Of course, the draft bill does improve over the existing pfa. The issue of presence of pesticides residues, for instance, finds mention. In the draft bill, article 20, "General provisions as to articles of food", deals with "Insecticides, pesticides and veterinary drug residues". "No article of food shall contain insecticides, pesticides, veterinary drugs residues in excess of the tolerance limit prescribed under this Act and the rules and regulations made there under", reads the article. It is a step forward. But a small one, for the issue of Acceptable Daily Intake (adi) is not dealt with. The government, thus, is missing an opportunity to include health-based criteria within law. By making adi the basis of regulation governing food safety, the government could have legalised the concept, thus giving a boost to overall food safety.
There are other improvements, such as a clause on public disclosure. States subsection 4 of article 14 on the functions of fssa:
The Food Authority shall make it public without undue delay
the opinions of the scientific committee and the scientific panels immediately after adoption;
the annual declarations of interest made by members of the Food Authority, the chief executive officer, members of the advisory committee and members of the scientific committee and scientific panels, as well as the declarations of interest if any, made in relation to items on the agendas of meetings;
the results of its scientific studies; and
the annual report of its activities.
Considering very little information on various aspects of food safety is currently available in the public domain, this is a welcome legislative step.
But the very next subsection gives the Food Authority a lot of discretionary powers. Subsection 4 reads: "The Food Authority shall not disclose or cause to be disclosed to third parties confidential information that it receives for which confidential treatment has been requested and has been acceded, except for information which must be made public if circumstances so require, in order to protect public health."
Take action anyway
Another major improvement is the Section 17 (f) in the "general principals of food safety". In India, lack of scientific certainty is often used, by regulators as well as industry, as an excuse to not undertake any action or remedial steps. Now, Section 17 (f) states: "where, in any specific circumstance, on the basis of assessment of available information, the possibility of harmful effects on health is identified but scientific uncertainty persists, provisional risk management measures necessary to ensure the high level of health protection may be adopted, pending further scientific information for a more comprehensive risk assessment." If supported by adequate implementation mechanisms, this clause can be a good legal aid to affected communities.
Similarly article 25 on "prohibition on placing unsafe food in market" is a big step forward. The section reads:
In determining whether any food is injurious to health, regard shall be had
not only to the probable immediate or short-term or long-term effects of that food on the health of a person consuming it, but also on subsequent generations;
to the probable cumulative toxic effects;
to the particular health sensitivities of a specific category of consumers where the food is intended for that category of consumers.
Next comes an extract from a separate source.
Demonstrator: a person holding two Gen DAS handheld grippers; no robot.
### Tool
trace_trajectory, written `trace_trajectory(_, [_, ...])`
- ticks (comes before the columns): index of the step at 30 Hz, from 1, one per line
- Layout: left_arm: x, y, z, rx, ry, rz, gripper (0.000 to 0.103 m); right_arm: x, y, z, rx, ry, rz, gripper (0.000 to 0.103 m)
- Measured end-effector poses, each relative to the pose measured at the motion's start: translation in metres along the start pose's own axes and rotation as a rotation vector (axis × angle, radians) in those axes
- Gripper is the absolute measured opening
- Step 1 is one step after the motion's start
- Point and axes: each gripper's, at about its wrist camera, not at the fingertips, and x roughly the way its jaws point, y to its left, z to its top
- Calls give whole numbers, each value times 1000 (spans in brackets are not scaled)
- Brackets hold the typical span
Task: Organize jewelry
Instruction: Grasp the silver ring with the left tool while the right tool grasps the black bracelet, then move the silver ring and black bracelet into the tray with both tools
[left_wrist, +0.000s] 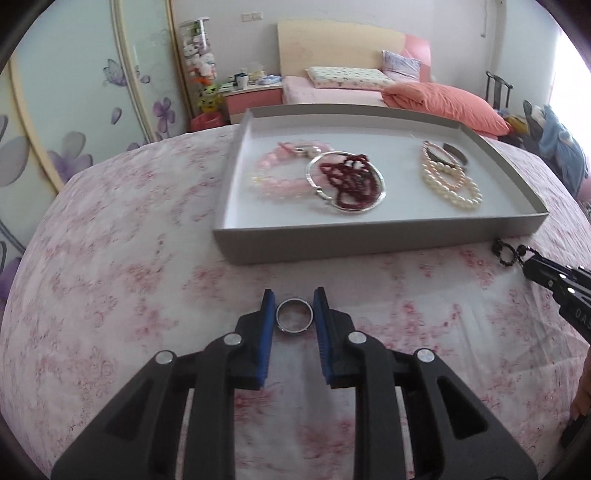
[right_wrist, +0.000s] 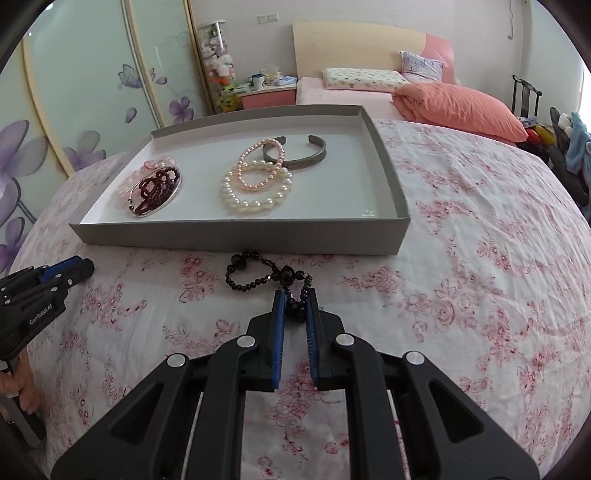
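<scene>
**Two pieces left outside the tray**

Your left gripper (left_wrist: 294, 314) brackets a small silver metal ring (left_wrist: 294, 314) on the pink floral bedspread (left_wrist: 110, 277), in front of the shallow grey cardboard tray (left_wrist: 369, 242). The blue pads sit right at the ring's sides; I cannot tell whether they pinch it yet.

Your right gripper (right_wrist: 294, 308) is closed on one end of a black beaded bracelet (right_wrist: 258, 275), whose loop lies on the cloth just in front of the tray's near wall.

Most of the sorting looks done, judging by what the tray already holds. Toward its left side lie a pale pink bead bracelet (left_wrist: 271, 177), a thin silver bangle (left_wrist: 345, 182) and a dark red bead strand (left_wrist: 349, 179) piled inside the bangle. Toward its right side lie a white pearl bracelet (right_wrist: 255, 195), a pink pearl bracelet (right_wrist: 258, 162) overlapping it, and an open grey metal cuff (right_wrist: 299, 157) behind them.

What seems left: carry the ring and the black bracelet into the tray. The bare floor between the two groups looks the likeliest place for them.
</scene>
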Motion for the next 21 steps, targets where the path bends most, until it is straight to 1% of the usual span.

Supported by well-drafted rules the clause will have a huge impact on the overall issue of regulating food safety.
In legislation of this nature, the rules reveal the entire legal framework. But the rules for the draft bill have not yet been made public. Many aspects not dealt with in the draft bill, or merely touched upon, are often detailed out in the rules, as are the implementation mechanisms. Thus without them, the entire scope of the legislation will not be clear. By coming out with just the draft bill, the government has only done a partial job.